_Task to complete_: Give back the whole listing below exactly.

_Source data_:

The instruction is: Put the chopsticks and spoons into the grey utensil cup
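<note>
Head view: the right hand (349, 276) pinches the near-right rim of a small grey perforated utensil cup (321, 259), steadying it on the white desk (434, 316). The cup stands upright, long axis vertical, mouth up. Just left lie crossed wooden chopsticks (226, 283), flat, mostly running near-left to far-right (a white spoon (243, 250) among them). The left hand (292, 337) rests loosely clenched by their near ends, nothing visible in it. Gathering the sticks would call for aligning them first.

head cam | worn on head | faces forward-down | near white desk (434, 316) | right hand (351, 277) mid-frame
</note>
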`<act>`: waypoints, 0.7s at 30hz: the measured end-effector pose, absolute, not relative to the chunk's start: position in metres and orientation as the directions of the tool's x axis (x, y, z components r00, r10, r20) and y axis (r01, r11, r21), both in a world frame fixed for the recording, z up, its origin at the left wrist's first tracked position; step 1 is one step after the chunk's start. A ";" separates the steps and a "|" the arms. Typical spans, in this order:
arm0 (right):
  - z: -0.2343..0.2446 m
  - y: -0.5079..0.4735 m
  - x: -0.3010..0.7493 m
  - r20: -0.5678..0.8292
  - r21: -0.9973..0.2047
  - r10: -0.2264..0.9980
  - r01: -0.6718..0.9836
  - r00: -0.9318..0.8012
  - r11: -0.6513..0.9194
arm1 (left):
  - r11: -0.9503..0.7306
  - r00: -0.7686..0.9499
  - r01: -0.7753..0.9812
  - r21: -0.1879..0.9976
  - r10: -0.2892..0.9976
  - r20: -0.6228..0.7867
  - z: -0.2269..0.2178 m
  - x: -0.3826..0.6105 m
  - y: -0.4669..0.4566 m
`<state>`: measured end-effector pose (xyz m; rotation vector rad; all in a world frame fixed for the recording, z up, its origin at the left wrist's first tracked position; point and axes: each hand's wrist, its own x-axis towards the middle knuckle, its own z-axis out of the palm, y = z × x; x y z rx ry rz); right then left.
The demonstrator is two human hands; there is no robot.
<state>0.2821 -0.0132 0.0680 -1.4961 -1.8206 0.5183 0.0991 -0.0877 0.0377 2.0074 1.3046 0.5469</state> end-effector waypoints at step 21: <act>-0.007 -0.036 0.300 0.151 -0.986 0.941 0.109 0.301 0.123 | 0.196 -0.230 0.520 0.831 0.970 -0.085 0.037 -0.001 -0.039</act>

_Answer to the exercise_:
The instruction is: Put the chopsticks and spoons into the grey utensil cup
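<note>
Head view: the right hand (349, 276) pinches the near-right rim of a small grey perforated utensil cup (321, 259), steadying it on the white desk (434, 316). The cup stands upright, long axis vertical, mouth up. Just left lie crossed wooden chopsticks (226, 283), flat, mostly running near-left to far-right (a white spoon (243, 250) among them). The left hand (292, 337) rests loosely clenched by their near ends, nothing visible in it. Gathering the sticks would call for aligning them first.

head cam | worn on head | faces forward-down | near white desk (434, 316) | right hand (351, 277) mid-frame
</note>
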`<act>`: waypoints, 0.7s at 30hz: the measured end-effector pose, absolute, not relative to the chunk's start: position in metres and orientation as the directions of the tool's x axis (x, y, z components r00, r10, r20) and y axis (r01, r11, r21), both in a world frame fixed for the recording, z up, its origin at the left wrist's first tracked position; step 1 is one step after the chunk's start. A ";" separates the steps and a "|" the arms. Typical spans, in this order:
arm0 (right):
  - z: -0.2343..0.2446 m
  - y: -0.5079..0.4735 m
  - x: -0.3010..0.7493 m
  - r20: -0.5678..0.8292
  - r21: -0.9973..0.2047
  - r10: -0.2264..0.9980
  - r01: -0.6718..0.9836
  - r00: -0.9318..0.8012
  - r11: -0.6513..0.9194
arm1 (left):
  - r11: -0.9503..0.7306
  - r00: -0.7686..0.9499
  - r01: -0.7753..0.9812
  - r21: -0.1879..0.9976
  - r10: -0.2892..0.9976
  - r20: -0.6228..0.7867
  - z: -0.2269..0.2178 m
  - x: -0.3826..0.6105 m
  - y: -0.4669..0.4566 m
`<state>`: measured end-effector pose (xyz m; rotation vector rad; all in a world frame fixed for the recording, z up, its origin at the left wrist's first tracked position; point and axes: each hand's wrist, its own x-axis towards the middle knuckle, its own z-axis out of the palm, y = z × x; x y z rx ry rz); right then left.
The demonstrator is two human hands; there is no robot.
<state>0.2821 -0.0132 0.0680 -1.4961 -1.8206 0.5183 0.0991 -0.0877 0.0377 2.0074 1.3046 0.5469</state> end-effector waypoints at step 21: <act>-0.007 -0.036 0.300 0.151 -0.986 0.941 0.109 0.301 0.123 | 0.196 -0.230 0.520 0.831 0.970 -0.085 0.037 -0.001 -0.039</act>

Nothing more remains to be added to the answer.